Он подвел меня к странной фигуре в углу комнаты и смахнул пыль с изгибов и углублений гротескно изогнутого тела. Фигура казалась настолько реальной, что создавалось впечатление, что вы где-то видели этого жалкого человечка, нищего калеку, протягивающего руку с мольбой о милостыне.
– Ныне спрос на прокаженных невелик, – заметил Сатиш. – Их осталось совсем немного благодаря успехам современной медицины. И тем не менее работа очень неплохая, не правда ли? Но эта фигура изготовлена еще до меня. Полагаю, художник делал его с реальной модели. Однако он продемонстрировал и явный недостаток хорошего вкуса, облачив его в одежду магараджи. Скульптор даже дал ему имя, вот, посмотрите, здесь внизу: Гулканд. Означает – «хранилище роз» или «сохраненная роза». Возможно, игра слов с реальным именем модели. Существует индийское имя Гулаб, означающее «роза». А здесь «роза» сохранена в воске.

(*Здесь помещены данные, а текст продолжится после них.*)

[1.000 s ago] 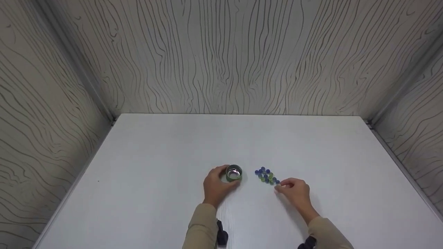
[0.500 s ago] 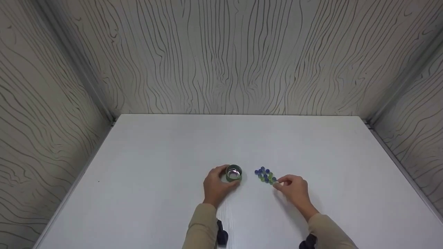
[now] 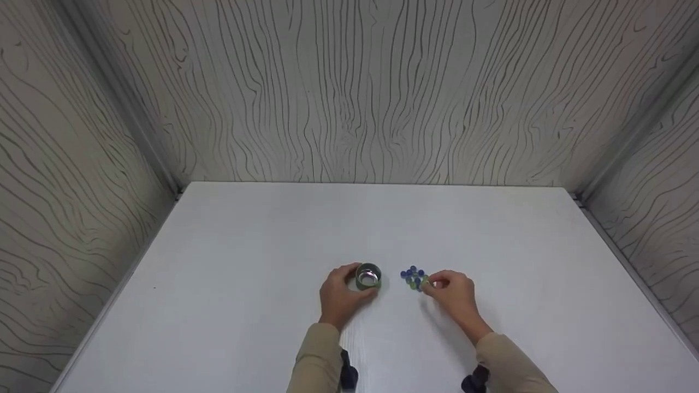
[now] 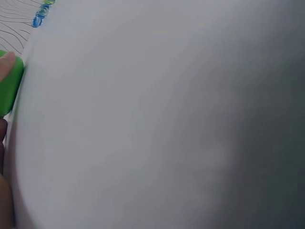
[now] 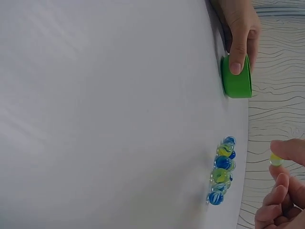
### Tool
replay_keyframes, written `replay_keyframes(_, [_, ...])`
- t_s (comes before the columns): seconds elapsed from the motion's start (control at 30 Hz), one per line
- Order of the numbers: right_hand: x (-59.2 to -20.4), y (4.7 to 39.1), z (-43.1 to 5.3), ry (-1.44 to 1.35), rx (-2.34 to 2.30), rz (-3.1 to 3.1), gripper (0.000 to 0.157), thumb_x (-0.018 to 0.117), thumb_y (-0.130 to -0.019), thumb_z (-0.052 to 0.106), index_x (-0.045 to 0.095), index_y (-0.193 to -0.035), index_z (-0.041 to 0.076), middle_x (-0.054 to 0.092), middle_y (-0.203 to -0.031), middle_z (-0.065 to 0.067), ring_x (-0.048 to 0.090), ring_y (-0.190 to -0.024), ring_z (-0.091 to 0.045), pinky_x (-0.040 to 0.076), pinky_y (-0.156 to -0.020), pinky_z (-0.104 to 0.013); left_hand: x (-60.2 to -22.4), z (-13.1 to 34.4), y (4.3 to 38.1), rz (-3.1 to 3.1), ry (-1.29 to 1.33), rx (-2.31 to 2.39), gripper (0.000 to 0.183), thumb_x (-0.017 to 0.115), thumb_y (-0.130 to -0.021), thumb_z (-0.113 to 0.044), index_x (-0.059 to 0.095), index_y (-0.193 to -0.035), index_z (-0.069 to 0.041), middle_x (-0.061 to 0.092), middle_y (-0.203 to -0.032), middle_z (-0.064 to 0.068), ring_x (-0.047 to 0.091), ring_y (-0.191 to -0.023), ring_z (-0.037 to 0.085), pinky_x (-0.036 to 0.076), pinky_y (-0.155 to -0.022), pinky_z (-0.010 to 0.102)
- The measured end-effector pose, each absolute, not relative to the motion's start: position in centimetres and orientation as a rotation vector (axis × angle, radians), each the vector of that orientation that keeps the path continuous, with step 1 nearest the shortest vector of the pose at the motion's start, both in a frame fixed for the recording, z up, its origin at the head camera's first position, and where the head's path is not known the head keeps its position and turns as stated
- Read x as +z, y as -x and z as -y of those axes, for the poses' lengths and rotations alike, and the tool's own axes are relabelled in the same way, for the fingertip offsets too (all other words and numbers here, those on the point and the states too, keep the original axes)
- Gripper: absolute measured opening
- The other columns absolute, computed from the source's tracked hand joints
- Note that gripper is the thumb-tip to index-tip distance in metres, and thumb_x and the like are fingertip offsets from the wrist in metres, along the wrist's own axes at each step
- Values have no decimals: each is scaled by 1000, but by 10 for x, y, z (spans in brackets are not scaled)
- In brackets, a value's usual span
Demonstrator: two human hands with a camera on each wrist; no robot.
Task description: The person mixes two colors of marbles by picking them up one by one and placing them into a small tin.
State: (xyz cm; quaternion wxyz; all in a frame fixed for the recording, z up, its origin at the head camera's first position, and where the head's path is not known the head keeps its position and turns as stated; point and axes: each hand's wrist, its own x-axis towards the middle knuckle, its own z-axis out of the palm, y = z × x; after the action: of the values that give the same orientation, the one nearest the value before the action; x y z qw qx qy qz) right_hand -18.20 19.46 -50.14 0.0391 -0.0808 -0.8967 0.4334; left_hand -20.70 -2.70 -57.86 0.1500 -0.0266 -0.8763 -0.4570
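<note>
My left hand (image 3: 341, 295) grips a small round green cup (image 3: 368, 277) with a shiny inside, standing on the white table. In the left wrist view only an edge of the green cup (image 4: 12, 88) shows, with the thumb tip on it. My right hand (image 3: 453, 295) pinches one clear and yellow marble (image 5: 276, 159) between thumb and fingertip, raised off the table. Several blue and yellow-green glass marbles (image 5: 220, 175) lie bunched on the table beside it. From the head view, these marbles (image 3: 413, 277) sit between my two hands, some perhaps hidden behind the right fingers.
The white table (image 3: 262, 234) reaches back to a wood-grain patterned wall (image 3: 349, 98). Similar patterned panels rise at the left and right sides. Dark wrist cameras (image 3: 348, 374) are strapped at both sleeves.
My right hand has shifted left and slightly away from me, from the bunch's right end to over its right part, and now holds a marble. The left hand and cup stay put.
</note>
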Motion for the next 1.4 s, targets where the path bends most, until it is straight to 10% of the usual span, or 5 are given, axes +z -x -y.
replay_keyframes(1.4, [-496,193,-144,-37,1264,2636,9,77,-73,4,71,-77,-1,60,-66,-6,44,-62,-6,37,-54,-14,-580,27,207,2525,61,-1368,58,86,-65,-37,66,-117,-20,70,-111,-5,65,-108,13,53,-102,33])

– В этом – вся ваша работа?
Он улыбнулся:
– Ваш вопрос означает, сводится ли моя работа к воспроизведению немощей человеческой плоти? Отнюдь! Я могу показать вам доказательства того, что мы также пытаемся воспроизвести свидетельства неуничтожимости плодов человеческого духа.
Мы прошли по нескольким обширным, ярко освещенным студийным помещениям, полы в которых были засыпаны гипсом. Длинные столы на козлах, заваленные различными гипсовыми слепками, располагались у стен, оклеенных карандашными изображениями индуистских богов и богинь. Возникало впечатление возвращения в ту эпоху, когда художники изучали свое ремесло, делая копии с классических статуй. Еще одна временная петля, подумала я. Еще граффити из прошлого...

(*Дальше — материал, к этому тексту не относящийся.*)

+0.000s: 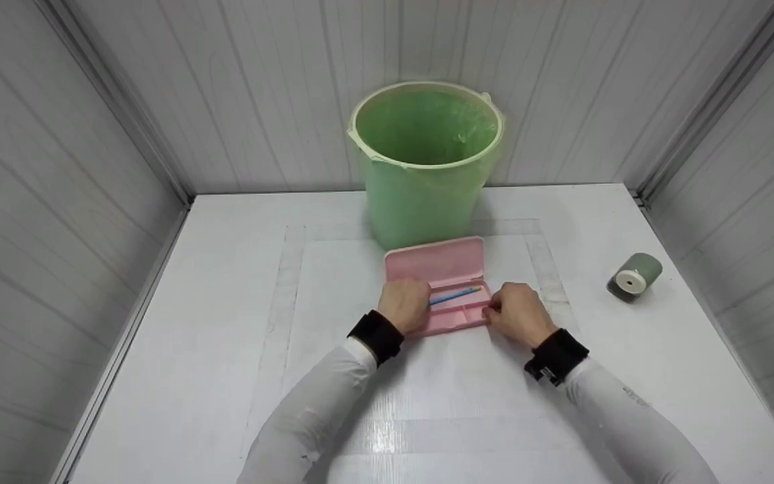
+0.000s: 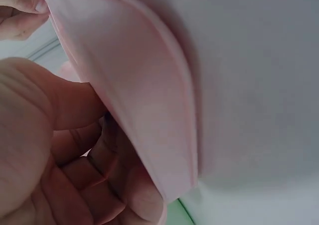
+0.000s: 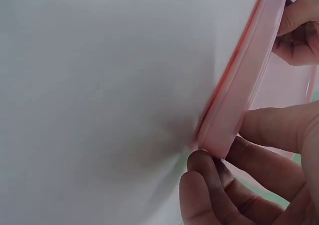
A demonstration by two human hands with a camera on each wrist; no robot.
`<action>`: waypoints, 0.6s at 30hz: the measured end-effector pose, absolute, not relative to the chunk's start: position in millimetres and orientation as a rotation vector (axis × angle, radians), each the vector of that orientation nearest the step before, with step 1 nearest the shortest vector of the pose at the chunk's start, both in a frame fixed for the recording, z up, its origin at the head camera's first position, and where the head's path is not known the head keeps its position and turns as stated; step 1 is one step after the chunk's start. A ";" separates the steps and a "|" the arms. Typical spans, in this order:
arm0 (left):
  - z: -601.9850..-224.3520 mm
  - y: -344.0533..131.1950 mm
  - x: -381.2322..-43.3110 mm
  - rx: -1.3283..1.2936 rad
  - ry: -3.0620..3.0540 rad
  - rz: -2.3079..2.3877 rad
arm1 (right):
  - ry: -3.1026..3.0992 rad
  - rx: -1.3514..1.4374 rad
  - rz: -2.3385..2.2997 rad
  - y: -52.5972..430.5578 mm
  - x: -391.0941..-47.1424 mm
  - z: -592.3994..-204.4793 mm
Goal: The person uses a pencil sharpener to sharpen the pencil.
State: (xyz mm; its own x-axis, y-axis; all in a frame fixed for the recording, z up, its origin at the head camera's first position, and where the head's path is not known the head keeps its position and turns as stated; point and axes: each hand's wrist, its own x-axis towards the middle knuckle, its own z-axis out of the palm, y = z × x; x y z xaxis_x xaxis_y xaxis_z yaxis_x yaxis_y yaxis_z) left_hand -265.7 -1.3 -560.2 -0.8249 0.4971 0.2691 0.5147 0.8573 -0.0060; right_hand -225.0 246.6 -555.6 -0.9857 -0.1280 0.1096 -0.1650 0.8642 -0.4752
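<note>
A pink pencil case (image 1: 447, 325) lies on the white table with its lid (image 1: 435, 262) raised at the back. Inside, a blue pencil (image 1: 455, 295) rests slantwise, its lower end beside the left hand. My left hand (image 1: 406, 306) is at the case's left end. Its thumb (image 2: 79, 103) bears on the rim, and the other fingers curl inside, where their tips are partly hidden. At the opposite end, my right hand (image 1: 520, 314) grips the corner, thumb and fingers around the wall (image 3: 234, 105).
Behind the case stands a green bin (image 1: 420, 202) with a liner over its rim. A green-and-white pencil sharpener (image 1: 634, 277) lies at the right of the table (image 1: 226, 302). Ribbed panels enclose the back and sides.
</note>
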 end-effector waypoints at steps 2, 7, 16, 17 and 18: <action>-561.6 -8.9 -266.6 -0.767 -2.768 -0.111 | -2.970 0.232 0.776 238.3 -225.0 -555.2; -563.0 -28.0 -266.3 -0.759 -2.787 -0.126 | -2.982 0.264 0.779 219.8 -223.0 -555.9; -550.3 -52.7 -265.1 -0.806 -2.854 -0.185 | -2.957 0.381 0.740 204.0 -219.8 -558.6; -547.4 -54.8 -265.0 -0.807 -2.879 -0.185 | -2.958 0.388 0.738 204.3 -219.9 -558.9; -544.2 -56.8 -264.8 -0.803 -2.911 -0.194 | -2.964 0.392 0.738 205.1 -219.8 -558.9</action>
State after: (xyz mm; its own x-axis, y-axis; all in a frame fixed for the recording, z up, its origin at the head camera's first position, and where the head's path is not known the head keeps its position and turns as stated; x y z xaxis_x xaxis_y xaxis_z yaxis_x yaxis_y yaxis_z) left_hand -264.8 -56.8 -544.2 -0.8528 0.5017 0.1450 0.5165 0.8513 0.0921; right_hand -219.8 205.1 -558.9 -0.9657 -0.2300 0.1208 -0.2598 0.8527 -0.4531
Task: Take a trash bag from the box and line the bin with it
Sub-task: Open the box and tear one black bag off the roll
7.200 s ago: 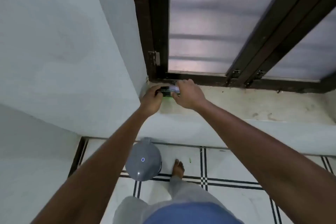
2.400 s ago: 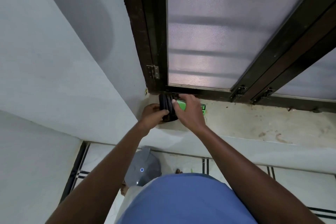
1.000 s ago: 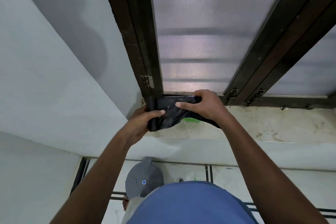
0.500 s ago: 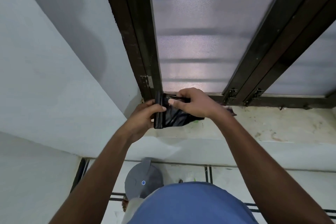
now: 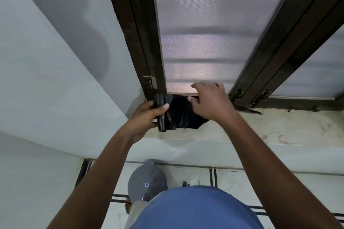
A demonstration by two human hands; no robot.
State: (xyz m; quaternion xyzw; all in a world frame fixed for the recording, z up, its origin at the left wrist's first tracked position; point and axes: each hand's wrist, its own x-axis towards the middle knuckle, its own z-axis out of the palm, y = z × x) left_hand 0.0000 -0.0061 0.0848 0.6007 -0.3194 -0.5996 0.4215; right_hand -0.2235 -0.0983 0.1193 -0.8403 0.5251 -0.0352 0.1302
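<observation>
My left hand (image 5: 147, 117) grips a black roll of trash bags (image 5: 161, 115) held upright over the window sill (image 5: 260, 128). A loose black bag sheet (image 5: 181, 113) spreads from the roll to the right. My right hand (image 5: 210, 102) hovers over that sheet with its fingers spread, the thumb near the plastic; whether it touches is unclear. The green box is hidden from view. The grey bin (image 5: 147, 180) with a closed lid stands on the floor below the sill, partly behind my blue shirt.
A dark wooden window frame (image 5: 145, 42) with frosted glass (image 5: 201, 33) rises right behind my hands. A white wall (image 5: 46, 70) closes the left side. The tiled floor (image 5: 242, 178) with dark lines lies below, and a foot shows beside the bin.
The bag roll came out of the green box and a sheet was unrolled. In the last half second my right hand let go of the sheet's edge and lifted with fingers spread.
</observation>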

Сатиш открыл тяжелую стальную дверь и попросил меня оставить рюкзак снаружи.
– То, что вы здесь видите, мисс Бенегал, возможно, не более чем подделки, но подделки позолоченные.
Даже в темноте помещение было наполнено металлическим блеском: бронзовые Кришны, пухлые серебряные Ганеши и золотые Шивы, застывшие в своем вечном танце на верстаках, расставленных вдоль стен. Некоторые фигурки отливали текучим золотистым свечением, другие излучали тусклый свинцовый глянец в ожидании завершающей стадии шлифовки, которая должна была оживить их и наполнить тем же золотым светом.
– Какие технологии вы здесь используете? – спросила я.
– Самые разнообразные: некоторые изделия покрываются позолотой, к другим применяется литье в землю, третьи отливаются в гипсе.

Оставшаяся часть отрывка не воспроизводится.